Ben was a born rule-follower, and I doubted he'd take me up on my offer. He was the one teenager I'd believe when he said he didn't drink or do drugs. But he eyed the wine and shrugged. "Are you sure?"
"I'm gonna die if I finish this bottle on my own," I laughed. "Go get a glass." He left, and when he returned he had an empty wine glass and a full cup of water.
"You should drink this," he said, handing me the water.
"Yes, sir." I drank half of it, topped off my wine, then poured some for him. "To my boy becoming a man," I said, raising my glass for a toast. "I couldn't be more proud of you." My voice was shaky again.
"Thanks, Mom." We clinked glasses and drank. Ben made a face and powered through it. When he drank, I could almost see his dad, as he'd been twenty years ago. That same face. That same knowing smile. My heart ached.
"What?" Ben looked up at me, puzzled. I must have been staring.
"Oh, sorry," I said. I could feel myself blushing. "I just can't believe you grew up to be such a handsome man."
Ben looked down at the photos, finding one of his dad holding him. "Is it weird that I look so much like him?"
"No," I said, shaking my head vigorously. "I love it. Whenever I miss him, I feel like I can look into his eyes. I can take his hand." I grasped Ben's hand and squeezed it. "I don't know what I'm gonna do without you, Ben."
"I know, Mom," he said, squeezing my hand back. "I won't really be gone, I'll just be a few hours away. But I know it's not the same."
I took another swallow of wine. "Honey, can I tell you something embarrassing?"
"Sure, Mom, we can tell each other anything." What a kid, I thought. He probably just wants to go to bed after a long night celebrating with his friends but here he was, happily listening to my drunken babbling.
"I've been thinking of having another baby," I said, looking down at my glass. I could feel my face flushing red from wine and embarrassment. "Like, for a long time now. I've even looked at some sperm banks. Is that ridiculous?"
Ben shook his head and smiled. "Of course not, Mom. I know you always wanted a bigger family."
And that was true. It was no secret that I'd wanted three or four kids, and Ben knew I sometimes got sad that my plans had been cut short.
"If another kid would make you happy, then you should have one." He sipped his wine. The taste seemed to be growing on him.
"Really?" I laughed. "You don't think I'm crazy? I'm probably too old to get pregnant anyway, that's what the sperm banks told me. It'd be weird to have kids eighteen years apart, but... I'm just not ready to be done being a mom."
"You do what you have to do," Ben said. "You're a great mom and any kid would be lucky to have you."

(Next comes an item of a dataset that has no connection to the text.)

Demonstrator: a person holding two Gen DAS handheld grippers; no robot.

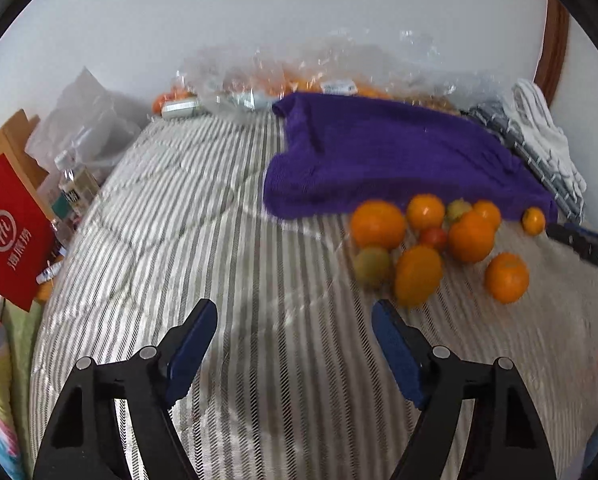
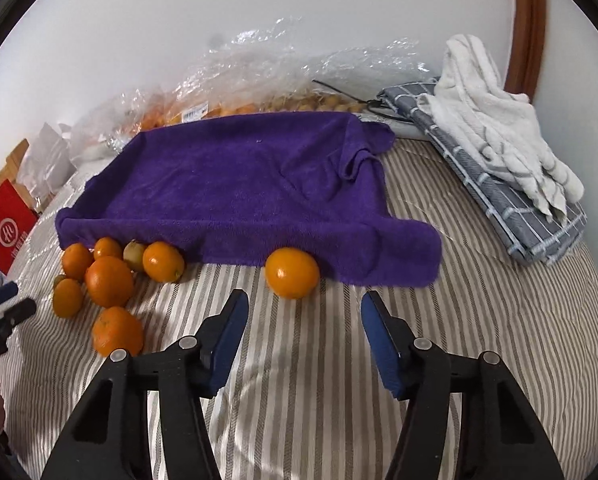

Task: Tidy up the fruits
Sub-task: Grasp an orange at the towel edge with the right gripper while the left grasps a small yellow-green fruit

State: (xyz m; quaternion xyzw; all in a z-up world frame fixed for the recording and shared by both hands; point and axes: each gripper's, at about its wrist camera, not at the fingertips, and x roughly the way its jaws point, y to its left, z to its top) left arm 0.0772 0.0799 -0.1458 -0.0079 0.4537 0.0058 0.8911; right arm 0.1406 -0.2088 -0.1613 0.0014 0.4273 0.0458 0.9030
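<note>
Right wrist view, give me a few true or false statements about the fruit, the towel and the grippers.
1. The right gripper is open and empty. True.
2. A lone round orange fruit lies against the purple terry towel. True.
3. The fruit already sits on top of the towel. False: it lies on the striped bedcover at the towel's front edge.
4. The left gripper grips an orange. False: it is open and empty.
</note>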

"Thanks, sweetie," I sniffed. "I wouldn't want to do this without you being okay with it. I think it's just a pipe dream, though. The sperm banks wouldn't help me because I'm almost 42. I'm not interested in dating anyone. What am I going to do?"
A tear rolled down my cheek. Ben set down his empty glass and wrapped his arms around me.
"I'm sorry, Mom. I wish I could help you," he said. "Is there anything I can do?"
"I just wish I could have a handsome young man like you as my donor," I murmured through my tears. "I'd want all my babies to look the same anyways." I hiccuped. I was definitely drunk, and the smart move was probably to go to bed. But I felt a weight lifting off of me as I really talked about this for the first time.
"Like me?" Ben said, rubbing my back.
"Yeah, like you," I replied, holding him tight. "I know you'd help me if you could."
"I would, Mom. I'd do anything for you."
A filthy thought was running through my mind, not for the first time. I wasn't expecting it to come out of my mouth, but there it was: "What if you were my donor?"
Ben broke the hug and pulled back. "What?" He didn't seem upset. Just confused, like maybe he'd misheard me. "Mom, what are you talking about?"